The Beneteau 30/30Es were similarly afflicted - nice looking, good sailing boats but interiors that were smaller than they appear on paper.


----------



## titustiger27 (Jan 17, 2013)

I guess what is being laid out here... in a way... is how much do you want to pay total...?


If you are willing to purchase at say $13,027... are you also willing to put in another $2,999 for upgrades and repairs...


----------



## Fairladyaffair (Nov 19, 2012)

Exactly, so the guy i am working with seems to be a reasonable person. The boat has been on the hard for three years and the current owners inherited the boat from their parents. 

I went and visited the boat today and took over 100 photos. She looks slot worse now thst she did ehen those pics were taken, but it is mostly cosmetic. Luckily the mast has been kept inside all this time and the ibterior is still in very good condition. There is definatly a few leaks, the main one i noticed was at the mast base. There is a very large amount of extra goodies coming with the boat as well.

Most of the blocks pulleys etc on the deck needs to be replaced. The years of neglect have done slot of damage and they are starting to come spart. 
Estimated cost for a bottom job is 1500 which has to be done. 

Launch and re commissioning is another 1500. 

A ballpark figure for replacing deck hardware other minor cosmetics and necessary sheet/line/rope replacement is estimated at 1000.

Total investment after purchase approximately 4000.

These costs could be lower and im calling tomorrow to get some actusl numbers.

Of course a survey is a must as it may lower the price even further. 15/ ft at 29 feet = appx 430 but could save me thousands.
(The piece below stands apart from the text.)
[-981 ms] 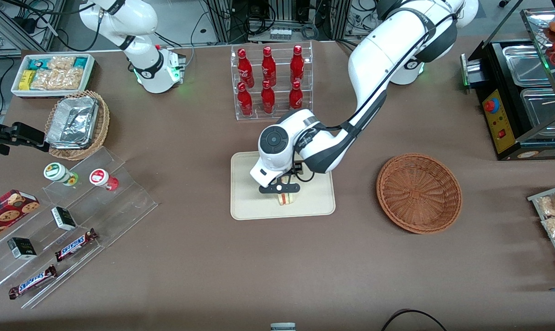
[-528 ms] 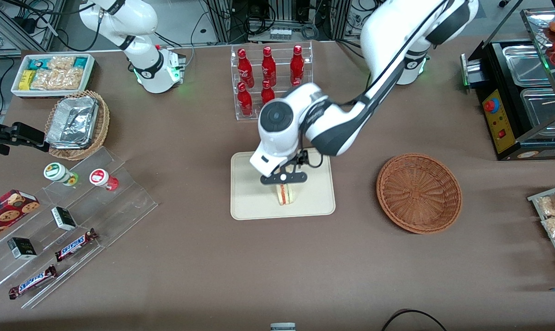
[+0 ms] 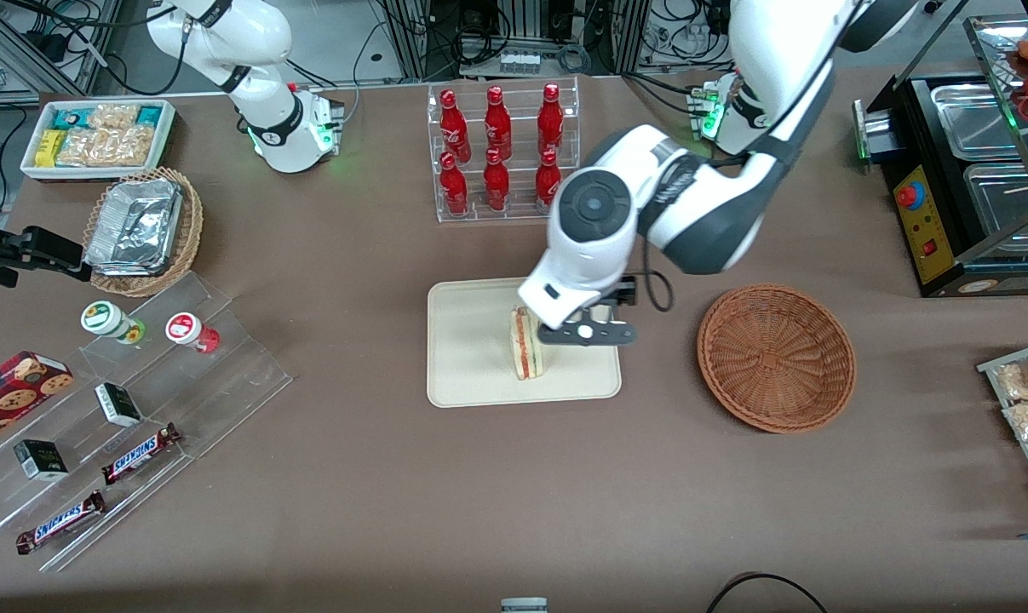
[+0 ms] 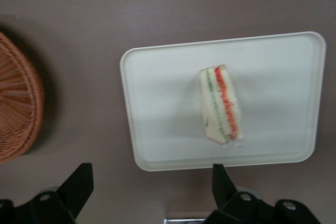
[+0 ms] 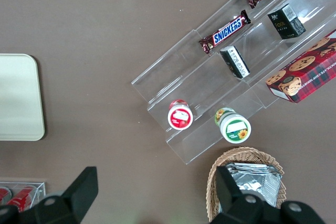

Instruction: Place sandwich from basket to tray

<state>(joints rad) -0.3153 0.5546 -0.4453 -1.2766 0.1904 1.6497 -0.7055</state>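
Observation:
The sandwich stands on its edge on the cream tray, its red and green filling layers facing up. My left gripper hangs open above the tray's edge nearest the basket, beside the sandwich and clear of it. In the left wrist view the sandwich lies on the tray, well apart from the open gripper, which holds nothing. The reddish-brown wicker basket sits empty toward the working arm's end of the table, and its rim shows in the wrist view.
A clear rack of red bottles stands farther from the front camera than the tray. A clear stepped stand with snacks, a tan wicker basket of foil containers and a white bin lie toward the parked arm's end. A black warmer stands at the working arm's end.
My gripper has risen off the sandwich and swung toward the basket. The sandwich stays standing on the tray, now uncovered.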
Sent from my SM-G900V using Tapatalk


----------



## Fairladyaffair (Nov 19, 2012)

Im probably going to offer them 10 and list these expenses and the boats deteriating condition. Try and explain that the longer it sits the less people are going to wsnt to pay and hope for a sale.

Sent from my SM-G900V using Tapatalk


----------



## titustiger27 (Jan 17, 2013)

Hopefully that works..

If the new owners aren't so into the sailing..... and likely don't want to spend much time/money on the needed fix ups... will see the need to let a guy who wants the boat --- own it.
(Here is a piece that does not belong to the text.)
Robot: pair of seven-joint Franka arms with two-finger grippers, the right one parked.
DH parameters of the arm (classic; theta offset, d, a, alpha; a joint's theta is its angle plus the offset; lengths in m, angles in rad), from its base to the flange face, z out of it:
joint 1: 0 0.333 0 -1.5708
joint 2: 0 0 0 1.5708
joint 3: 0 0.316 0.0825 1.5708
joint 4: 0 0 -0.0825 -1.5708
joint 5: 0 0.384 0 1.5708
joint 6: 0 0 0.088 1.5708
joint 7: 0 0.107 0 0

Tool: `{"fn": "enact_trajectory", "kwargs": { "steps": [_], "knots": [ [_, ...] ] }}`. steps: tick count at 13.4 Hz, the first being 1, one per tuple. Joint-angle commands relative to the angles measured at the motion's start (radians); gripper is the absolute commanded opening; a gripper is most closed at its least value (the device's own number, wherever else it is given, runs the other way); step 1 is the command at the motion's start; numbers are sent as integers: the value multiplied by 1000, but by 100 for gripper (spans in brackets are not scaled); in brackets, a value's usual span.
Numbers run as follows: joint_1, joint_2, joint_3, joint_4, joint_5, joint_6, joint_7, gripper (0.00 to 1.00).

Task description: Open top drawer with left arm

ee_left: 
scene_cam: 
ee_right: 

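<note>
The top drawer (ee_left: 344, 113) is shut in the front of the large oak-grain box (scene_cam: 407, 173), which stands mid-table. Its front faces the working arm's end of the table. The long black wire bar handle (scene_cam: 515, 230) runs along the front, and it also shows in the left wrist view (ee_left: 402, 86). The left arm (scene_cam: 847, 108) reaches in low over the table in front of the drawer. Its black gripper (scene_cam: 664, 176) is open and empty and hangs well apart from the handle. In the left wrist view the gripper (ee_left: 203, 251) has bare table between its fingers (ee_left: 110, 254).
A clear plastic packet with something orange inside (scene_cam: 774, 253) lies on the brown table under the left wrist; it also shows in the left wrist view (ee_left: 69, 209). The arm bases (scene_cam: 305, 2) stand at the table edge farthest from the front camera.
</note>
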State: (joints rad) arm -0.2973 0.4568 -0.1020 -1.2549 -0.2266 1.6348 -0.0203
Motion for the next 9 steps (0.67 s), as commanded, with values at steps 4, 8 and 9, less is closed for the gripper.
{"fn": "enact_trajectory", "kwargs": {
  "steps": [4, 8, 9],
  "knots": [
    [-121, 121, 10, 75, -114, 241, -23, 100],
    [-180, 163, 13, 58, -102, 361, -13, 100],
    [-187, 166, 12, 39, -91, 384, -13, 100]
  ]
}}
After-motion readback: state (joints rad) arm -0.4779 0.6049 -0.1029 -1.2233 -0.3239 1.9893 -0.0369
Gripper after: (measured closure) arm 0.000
I would guess there might be the cost of keeping it on the hard and not using it.

​


----------



## Keetur (May 28, 2014)

Don't forget about the motor. Diesel's aren't cheap to repair or replace.


----------



## JimsCAL (May 23, 2007)

Cosmetic issues are minor. Easily fixed with a some elbow grease. The big ones are structural and the engine. Either could be a deal beaker.


----------



## Fairladyaffair (Nov 19, 2012)

Agreed, a survey should help with those details. It has low hrs on a volvo diesel. From what i could see the bottom was i need of a bottom job but there were no structural issues. The deck was dirty but strong and the standing rigging attachment zones appeared solid.

Sent from my SM-G900V using Tapatalk


----------



## titustiger27 (Jan 17, 2013)

Is there anyone at the marina or where it is stored you can ask about the boat... If it is dormant because of dead owners... I am not sure that is a bad sign


----------



## Fairladyaffair (Nov 19, 2012)

When i went to check it out a lady who was active in the local sailing club provided her info so i could ask questions. 

They countered my offer coming off the price 1200 bucks so i re countered st 13k. Made waves because the guy went to talk to his wife lol. Hopefully they accept and ill stay under budget.


----------



## titustiger27 (Jan 17, 2013)

cool, now I am getting excited


----------



## Fairladyaffair (Nov 19, 2012)

Aaaand bam the wife is coming with me sat to look at it. WOOP!


----------



## titustiger27 (Jan 17, 2013)

at this point.... how much is your commitment ?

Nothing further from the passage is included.